Les autres sujets abordés :
La démocratie : refus de reconnaître le vote blanc et le vote obligatoire, refus de reconnaître le RIC (référendum d’initiative citoyenne), mais abaissement à 1 million le nombre de signatures pour déclencher un référendum d’initiative partagée (pourquoi pas)… Les propositions du Président se résument à introduire la proportionnelle pour 20% des députés, dont le nombre sera réduit de 20 à 30%, et remplacer le Conseil économique, social et environnemental (CESE) par des jurys citoyens. Le problème, c’est que des instances qui émettent des avis intéressants existent déjà (comme le CESE ou le Conseil national de la transition écologique, …), mais qui ne sont jamais pris en compte par l’exécutif !
La réforme de l’Etat :
- La décentralisation : Depuis le début de son mandat, le président a re-centralisé de nombreux domaines. Et on a l’impression qu’il souhaite surtout déconcentrer les services de l’Etat pour une plus grande présence dans les territoires…
- Création d’un lieu (France services) polyvalent dans chaque canton. Mais la récente réforme des cantons a fortement augmenté leur superficie, ce qui fait qu’en zone peu peuplée, un seul lieu par canton ne peut être proche de tous.
- Suppression de l’ENA : Si on fait le diagnostic que la haute fonction publique est entremêlée avec la caste des hauts dirigeants du privé (par le pantouflage, comme l’a fait Emmanuel Macron) et ne servent plus vraiment les intérêts de tous les citoyennes et citoyens, en quoi la seule suppression de l’ENA va solutionner cette grave question ?

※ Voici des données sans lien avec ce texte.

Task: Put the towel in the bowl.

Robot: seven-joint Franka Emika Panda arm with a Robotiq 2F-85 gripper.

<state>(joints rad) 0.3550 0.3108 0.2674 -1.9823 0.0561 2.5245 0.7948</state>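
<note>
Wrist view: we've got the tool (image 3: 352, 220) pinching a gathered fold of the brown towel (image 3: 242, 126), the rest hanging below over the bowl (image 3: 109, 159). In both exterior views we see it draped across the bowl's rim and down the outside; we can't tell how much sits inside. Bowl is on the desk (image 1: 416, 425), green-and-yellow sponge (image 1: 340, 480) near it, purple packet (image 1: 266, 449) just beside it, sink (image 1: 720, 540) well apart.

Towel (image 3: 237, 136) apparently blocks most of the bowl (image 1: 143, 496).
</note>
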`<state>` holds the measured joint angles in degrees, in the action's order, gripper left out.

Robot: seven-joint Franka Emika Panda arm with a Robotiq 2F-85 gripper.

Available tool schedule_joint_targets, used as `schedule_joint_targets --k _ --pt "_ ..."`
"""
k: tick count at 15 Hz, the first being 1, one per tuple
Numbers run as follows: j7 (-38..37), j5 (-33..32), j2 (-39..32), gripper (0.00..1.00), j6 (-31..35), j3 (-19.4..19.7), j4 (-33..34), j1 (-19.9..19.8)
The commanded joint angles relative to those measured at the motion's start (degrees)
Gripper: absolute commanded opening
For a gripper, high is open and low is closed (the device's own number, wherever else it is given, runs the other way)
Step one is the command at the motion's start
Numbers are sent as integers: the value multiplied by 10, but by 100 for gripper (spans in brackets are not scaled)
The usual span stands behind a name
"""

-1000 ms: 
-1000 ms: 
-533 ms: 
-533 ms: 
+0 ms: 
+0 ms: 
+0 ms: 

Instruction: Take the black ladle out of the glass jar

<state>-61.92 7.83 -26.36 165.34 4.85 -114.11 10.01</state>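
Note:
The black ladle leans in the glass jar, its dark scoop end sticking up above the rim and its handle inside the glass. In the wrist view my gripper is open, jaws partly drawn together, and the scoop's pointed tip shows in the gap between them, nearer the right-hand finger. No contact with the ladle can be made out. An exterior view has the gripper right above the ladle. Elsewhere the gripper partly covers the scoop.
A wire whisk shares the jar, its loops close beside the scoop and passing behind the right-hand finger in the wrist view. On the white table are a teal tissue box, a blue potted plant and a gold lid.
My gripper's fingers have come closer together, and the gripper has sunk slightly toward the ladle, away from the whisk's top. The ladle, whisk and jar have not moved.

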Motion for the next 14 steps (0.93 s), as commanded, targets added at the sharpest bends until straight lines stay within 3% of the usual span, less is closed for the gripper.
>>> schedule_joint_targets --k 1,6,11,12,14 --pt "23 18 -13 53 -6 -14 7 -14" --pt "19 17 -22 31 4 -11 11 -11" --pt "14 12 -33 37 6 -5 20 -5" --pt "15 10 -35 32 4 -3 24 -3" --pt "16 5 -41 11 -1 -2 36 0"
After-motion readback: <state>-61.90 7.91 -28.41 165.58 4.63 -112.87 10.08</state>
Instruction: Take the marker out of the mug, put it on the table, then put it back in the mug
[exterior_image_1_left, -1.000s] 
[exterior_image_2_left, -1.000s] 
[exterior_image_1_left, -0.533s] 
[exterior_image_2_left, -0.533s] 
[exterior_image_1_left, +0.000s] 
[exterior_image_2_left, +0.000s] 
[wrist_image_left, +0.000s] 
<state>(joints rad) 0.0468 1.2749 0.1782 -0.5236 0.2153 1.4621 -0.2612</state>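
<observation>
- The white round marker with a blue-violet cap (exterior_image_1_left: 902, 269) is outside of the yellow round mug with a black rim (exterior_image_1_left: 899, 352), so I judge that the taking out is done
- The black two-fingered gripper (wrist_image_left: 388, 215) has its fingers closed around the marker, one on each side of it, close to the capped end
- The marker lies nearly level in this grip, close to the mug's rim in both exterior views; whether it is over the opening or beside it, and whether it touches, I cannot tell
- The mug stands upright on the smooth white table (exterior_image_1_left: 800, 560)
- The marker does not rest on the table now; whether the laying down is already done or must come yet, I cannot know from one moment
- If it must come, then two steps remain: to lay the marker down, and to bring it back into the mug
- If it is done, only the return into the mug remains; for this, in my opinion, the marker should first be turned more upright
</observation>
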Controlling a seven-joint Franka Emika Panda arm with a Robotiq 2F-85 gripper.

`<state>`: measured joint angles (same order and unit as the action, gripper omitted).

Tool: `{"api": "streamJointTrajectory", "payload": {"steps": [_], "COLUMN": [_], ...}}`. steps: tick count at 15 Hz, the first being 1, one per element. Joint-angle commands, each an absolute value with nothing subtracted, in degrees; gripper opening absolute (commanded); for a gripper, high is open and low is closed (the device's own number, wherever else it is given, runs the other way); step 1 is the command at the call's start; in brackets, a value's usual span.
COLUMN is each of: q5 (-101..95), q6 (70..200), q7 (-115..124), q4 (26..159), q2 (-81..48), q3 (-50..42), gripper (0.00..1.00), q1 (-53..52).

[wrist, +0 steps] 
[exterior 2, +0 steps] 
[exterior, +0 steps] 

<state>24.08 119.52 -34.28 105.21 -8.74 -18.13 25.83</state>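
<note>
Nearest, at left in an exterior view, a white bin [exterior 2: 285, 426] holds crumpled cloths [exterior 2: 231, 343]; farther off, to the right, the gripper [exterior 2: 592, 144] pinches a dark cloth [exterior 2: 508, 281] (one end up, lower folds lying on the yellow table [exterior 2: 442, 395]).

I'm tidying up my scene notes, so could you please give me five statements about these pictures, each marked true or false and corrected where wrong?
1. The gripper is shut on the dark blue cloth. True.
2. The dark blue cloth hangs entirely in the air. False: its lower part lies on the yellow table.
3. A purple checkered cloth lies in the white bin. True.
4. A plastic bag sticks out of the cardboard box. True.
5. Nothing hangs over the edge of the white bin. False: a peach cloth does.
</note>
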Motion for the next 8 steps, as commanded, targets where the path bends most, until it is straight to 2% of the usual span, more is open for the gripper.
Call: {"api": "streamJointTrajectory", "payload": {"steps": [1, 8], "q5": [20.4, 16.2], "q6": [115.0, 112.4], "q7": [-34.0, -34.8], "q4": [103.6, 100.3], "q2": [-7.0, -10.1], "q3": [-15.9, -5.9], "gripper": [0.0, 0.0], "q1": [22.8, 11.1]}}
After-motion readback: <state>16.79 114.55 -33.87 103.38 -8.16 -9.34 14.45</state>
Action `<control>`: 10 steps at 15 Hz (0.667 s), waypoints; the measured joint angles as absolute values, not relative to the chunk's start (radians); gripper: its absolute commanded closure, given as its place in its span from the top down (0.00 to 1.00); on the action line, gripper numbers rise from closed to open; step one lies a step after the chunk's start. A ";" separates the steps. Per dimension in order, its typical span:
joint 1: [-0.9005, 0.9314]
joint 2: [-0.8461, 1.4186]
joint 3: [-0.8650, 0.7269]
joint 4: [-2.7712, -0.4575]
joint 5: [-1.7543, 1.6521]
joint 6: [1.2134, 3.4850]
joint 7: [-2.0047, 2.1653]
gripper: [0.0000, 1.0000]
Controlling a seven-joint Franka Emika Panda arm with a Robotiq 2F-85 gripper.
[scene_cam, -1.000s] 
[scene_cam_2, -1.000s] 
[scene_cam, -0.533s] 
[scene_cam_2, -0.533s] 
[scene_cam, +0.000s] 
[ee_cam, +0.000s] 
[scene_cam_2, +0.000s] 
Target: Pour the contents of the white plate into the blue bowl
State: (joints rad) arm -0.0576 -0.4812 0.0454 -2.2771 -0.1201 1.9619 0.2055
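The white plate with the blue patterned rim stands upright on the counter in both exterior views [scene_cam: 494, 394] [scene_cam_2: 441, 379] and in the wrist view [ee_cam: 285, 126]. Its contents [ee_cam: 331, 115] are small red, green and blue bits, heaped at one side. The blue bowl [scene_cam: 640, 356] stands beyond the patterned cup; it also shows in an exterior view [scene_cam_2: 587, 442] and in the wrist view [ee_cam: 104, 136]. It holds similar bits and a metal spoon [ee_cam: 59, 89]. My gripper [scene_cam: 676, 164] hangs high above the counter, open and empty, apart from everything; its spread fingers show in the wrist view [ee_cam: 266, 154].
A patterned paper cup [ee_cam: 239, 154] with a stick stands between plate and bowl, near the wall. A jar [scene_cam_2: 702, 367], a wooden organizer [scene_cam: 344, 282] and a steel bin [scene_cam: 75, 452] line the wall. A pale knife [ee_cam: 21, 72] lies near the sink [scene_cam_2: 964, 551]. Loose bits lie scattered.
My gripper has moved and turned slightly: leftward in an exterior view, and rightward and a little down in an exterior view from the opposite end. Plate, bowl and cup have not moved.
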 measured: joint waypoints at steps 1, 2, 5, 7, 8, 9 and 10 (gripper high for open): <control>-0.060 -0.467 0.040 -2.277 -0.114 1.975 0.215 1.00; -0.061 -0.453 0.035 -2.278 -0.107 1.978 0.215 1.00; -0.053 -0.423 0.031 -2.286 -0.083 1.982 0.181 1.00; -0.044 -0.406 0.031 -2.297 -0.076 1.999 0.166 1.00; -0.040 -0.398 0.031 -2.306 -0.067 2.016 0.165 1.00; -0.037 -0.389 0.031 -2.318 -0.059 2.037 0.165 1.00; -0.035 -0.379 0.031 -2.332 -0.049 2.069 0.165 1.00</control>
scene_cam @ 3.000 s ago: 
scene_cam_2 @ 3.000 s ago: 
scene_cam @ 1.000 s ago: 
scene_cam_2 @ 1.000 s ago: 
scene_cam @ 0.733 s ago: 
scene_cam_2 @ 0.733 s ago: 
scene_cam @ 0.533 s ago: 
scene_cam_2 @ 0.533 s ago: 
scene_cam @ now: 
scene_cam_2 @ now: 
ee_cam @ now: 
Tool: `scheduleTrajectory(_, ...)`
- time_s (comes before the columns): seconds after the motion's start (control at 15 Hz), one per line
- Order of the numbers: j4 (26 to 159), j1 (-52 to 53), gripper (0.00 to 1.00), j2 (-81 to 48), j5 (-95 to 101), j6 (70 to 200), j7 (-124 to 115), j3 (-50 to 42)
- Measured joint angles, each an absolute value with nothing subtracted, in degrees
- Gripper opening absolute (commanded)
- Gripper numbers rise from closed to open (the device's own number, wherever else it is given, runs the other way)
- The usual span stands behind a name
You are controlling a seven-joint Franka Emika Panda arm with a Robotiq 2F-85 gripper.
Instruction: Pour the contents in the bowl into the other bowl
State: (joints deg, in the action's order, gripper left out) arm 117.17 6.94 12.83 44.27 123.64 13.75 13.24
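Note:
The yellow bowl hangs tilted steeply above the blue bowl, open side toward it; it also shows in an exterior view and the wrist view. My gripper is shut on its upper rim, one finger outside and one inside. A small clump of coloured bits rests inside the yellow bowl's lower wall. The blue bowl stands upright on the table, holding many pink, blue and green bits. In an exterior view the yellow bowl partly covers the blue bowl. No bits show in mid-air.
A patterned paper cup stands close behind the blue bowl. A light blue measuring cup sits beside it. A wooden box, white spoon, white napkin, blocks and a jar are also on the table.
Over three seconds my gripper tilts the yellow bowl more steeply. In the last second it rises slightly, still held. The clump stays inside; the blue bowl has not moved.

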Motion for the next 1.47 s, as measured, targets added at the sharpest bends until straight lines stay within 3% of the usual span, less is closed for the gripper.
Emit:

- Les retraites : Alors que le système est durablement équilibré, pourquoi vouloir obtenir dans les faits un recul de l’âge effectif de départ en retraite ? Alors qu’on sait que cela va avoir pour conséquence d’augmenter le nombre de chômeurs âgés, puisque les entreprises les considèrent comme trop chers et pas assez performants.
On s’y attendait…
L’exécutif et sa majorité, Président en tête, a mené le Grand débat comme une campagne électorale. Dans ces conditions, le Président estime que la crise des Gilets jaunes n’est pas une remise en cause de ses grandes orientations politiques, mais traduit une demande d’aller plus vite pour mener ses réformes dans le même sens, avec les mêmes objectifs, moyennant quelques inflexions.